Right across Sainte-Catherine Street from the Meridien Hôtel, where the 19th World Film Festival is headquartered lies the wide expanse of the Place des Arts (think of it as the québécois equivalent of the Lincoln Center Plaza), lined on the eastern side by the impressive, multi-tiered structure of the Palais des Arts, where all gala presentations occur.
Forget the madness, forget eating on the run, forget dashing from cinema to cinema trying to tank in as many as possible of the hundreds of films shown at all hours in about ten theatres, forget choices! Come dusk, the one place to be is the Place des Arts. With its huge screen draping the Palais, the Place turns into a gigantic "walk-in" (as one would say "drive-in") for the nightly free screening destined to celebrate the 100th anniversary of cinema. At 8.30 pm traffic stops, street lights are dimmed, the screen comes to life as about 8000 people stand, sit , crouch or lie down to watch one of cinema's masterpieces (if you're smart, you get there with your own plastic stool and picnic gear around 5. Don't bring food: pizza, hot dog, pop corn and ice cream stands abound). Over the week-end, the cordoned-off neighborhood was rocking to the beat of Richard Lester's Beatles concert movie "Get back" (Saturday) or undulating to the flamenco sound of Carlos Saura's --and George Bizet's--"Carmen" (Sunday). Other films to be shown include Federico Fellini's "Amarcord", Ettore Scola's "The Ball", Alfred Hitchcock's "The Birds", Fritz Lang's restored black-and-white science-fiction tale "Metropolis" and, tonight, Jean-Paul Rappeneau's "Cyrano de Bergerac" with Gérard Depardieu riveting as the impudent, long-nosed poet.
Depardieu and Jennifer Jason Leigh added star power to the Festival. She had come to present Ulu Grosbard's competing film "Georgia" --a project she initiated and asked her mother, scripter Barbara Turner, to write. He, the honorary president of the jury, had come to receive a special Grand Prix des Amériques for "embodying one hundred years of cinema" (yet he's never been slimmer!). The Complexe Desjardins was packed to the rafters --about a thousand people in the mini-mall, hanging from the balconies, elbowing each other on the main level --a terrorist would have had a field day! He came, he saw, he talked, he charmed, he conquered! As he did, later on at a private dinner hosted by Festival honcho Serge Losique and attended by Jennifer Jason Leigh and Brian De Palma among others.
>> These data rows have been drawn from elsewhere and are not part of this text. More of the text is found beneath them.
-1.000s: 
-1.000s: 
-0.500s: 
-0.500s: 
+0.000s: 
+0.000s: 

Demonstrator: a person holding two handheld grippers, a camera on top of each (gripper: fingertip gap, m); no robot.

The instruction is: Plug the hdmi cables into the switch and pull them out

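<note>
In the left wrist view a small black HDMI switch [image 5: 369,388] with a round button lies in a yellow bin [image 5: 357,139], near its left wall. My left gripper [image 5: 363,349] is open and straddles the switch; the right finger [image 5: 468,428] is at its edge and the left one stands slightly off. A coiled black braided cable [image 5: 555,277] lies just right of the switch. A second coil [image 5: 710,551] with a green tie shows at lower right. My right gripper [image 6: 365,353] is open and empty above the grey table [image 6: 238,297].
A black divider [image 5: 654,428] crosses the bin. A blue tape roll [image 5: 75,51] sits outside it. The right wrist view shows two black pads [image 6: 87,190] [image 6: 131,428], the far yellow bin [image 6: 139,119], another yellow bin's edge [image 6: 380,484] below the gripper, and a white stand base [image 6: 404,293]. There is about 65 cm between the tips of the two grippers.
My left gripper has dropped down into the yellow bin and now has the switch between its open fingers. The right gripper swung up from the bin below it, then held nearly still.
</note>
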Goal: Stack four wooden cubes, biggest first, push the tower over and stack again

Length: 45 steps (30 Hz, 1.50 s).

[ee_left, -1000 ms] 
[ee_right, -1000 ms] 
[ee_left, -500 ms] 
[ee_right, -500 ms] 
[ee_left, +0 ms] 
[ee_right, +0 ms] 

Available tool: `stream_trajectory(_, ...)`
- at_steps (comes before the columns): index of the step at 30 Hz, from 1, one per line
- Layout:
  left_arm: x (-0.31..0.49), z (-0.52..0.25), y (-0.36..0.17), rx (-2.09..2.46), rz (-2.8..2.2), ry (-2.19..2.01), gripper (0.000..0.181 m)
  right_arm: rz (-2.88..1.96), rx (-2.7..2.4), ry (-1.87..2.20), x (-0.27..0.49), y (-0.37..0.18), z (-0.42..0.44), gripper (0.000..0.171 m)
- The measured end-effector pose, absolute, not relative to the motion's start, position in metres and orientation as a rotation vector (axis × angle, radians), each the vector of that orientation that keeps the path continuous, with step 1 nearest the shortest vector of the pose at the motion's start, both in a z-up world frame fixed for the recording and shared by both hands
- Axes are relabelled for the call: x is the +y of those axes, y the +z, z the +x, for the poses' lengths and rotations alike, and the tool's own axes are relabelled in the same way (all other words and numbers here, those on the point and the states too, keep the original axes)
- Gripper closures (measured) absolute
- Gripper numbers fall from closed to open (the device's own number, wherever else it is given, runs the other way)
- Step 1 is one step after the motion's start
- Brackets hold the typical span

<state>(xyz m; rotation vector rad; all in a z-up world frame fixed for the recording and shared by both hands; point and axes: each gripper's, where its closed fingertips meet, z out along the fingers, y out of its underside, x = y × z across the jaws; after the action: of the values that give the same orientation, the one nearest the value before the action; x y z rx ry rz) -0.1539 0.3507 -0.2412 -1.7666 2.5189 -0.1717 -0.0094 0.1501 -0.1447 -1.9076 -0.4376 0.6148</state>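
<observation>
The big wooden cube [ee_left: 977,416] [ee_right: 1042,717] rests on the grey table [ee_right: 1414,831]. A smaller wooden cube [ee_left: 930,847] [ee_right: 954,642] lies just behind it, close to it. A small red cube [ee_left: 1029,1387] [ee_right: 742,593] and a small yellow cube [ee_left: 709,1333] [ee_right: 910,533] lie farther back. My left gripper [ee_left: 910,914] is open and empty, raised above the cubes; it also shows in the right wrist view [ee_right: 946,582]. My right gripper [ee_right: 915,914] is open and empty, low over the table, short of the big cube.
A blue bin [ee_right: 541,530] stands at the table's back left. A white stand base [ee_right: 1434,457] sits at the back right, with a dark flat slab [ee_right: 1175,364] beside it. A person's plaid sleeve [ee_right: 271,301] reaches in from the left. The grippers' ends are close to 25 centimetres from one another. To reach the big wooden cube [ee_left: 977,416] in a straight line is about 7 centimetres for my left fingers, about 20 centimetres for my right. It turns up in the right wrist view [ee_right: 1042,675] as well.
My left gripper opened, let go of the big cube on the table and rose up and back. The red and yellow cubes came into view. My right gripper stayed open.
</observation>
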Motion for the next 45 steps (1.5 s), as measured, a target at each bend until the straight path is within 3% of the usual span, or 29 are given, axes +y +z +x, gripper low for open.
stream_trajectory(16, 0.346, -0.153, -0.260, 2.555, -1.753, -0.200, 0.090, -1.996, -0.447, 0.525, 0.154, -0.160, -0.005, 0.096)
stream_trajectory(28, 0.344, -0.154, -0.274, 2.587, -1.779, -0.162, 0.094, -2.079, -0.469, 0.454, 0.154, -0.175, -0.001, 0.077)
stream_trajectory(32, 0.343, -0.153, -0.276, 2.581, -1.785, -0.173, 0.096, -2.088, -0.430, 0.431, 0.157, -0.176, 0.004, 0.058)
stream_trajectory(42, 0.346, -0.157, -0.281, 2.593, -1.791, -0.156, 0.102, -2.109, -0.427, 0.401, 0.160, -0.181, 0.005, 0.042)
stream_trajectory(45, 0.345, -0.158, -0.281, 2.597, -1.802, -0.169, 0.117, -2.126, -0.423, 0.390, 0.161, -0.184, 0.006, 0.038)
More than one award was given this week-end. After Depardieu's Grand Prix des Amériques, journalist, film historian and celebrated critic Andrew Sarris was given the second Prix Maurice Bessy as Best Film Scribe for the ensemble of his writings on film. A former pillar of the Village Voice, for which he wrote about 30 years, now the "Accidental Auteurist" at the New York Observer, Andrew Sarris, who also teaches film at Columbia University, was the first American writer to champion the "Auteur Theory" and its luminaries: Eric Rohmer, François Truffaut, and Jean-Luc Godard. A well-known figure in France, Maurice Bessy , who died nearly two years ago, had founded "Cinemonde", possibily the world's most popular film magazine in its day, and for a while headed the Cannes Film Festival. "To all the young men and women who want to write about films," Sarris said, "Trust me: I've been underrated, now I'm over rated; hang in there, things always even out." Given for the first time last year to French writer Michel Ciment (now a juror), the Prix Maurice Bessy kitty is $10 000. "In my life, I've received many scrolls and statuettes, but this is by far the biggest award I ever got," Sarris quipped.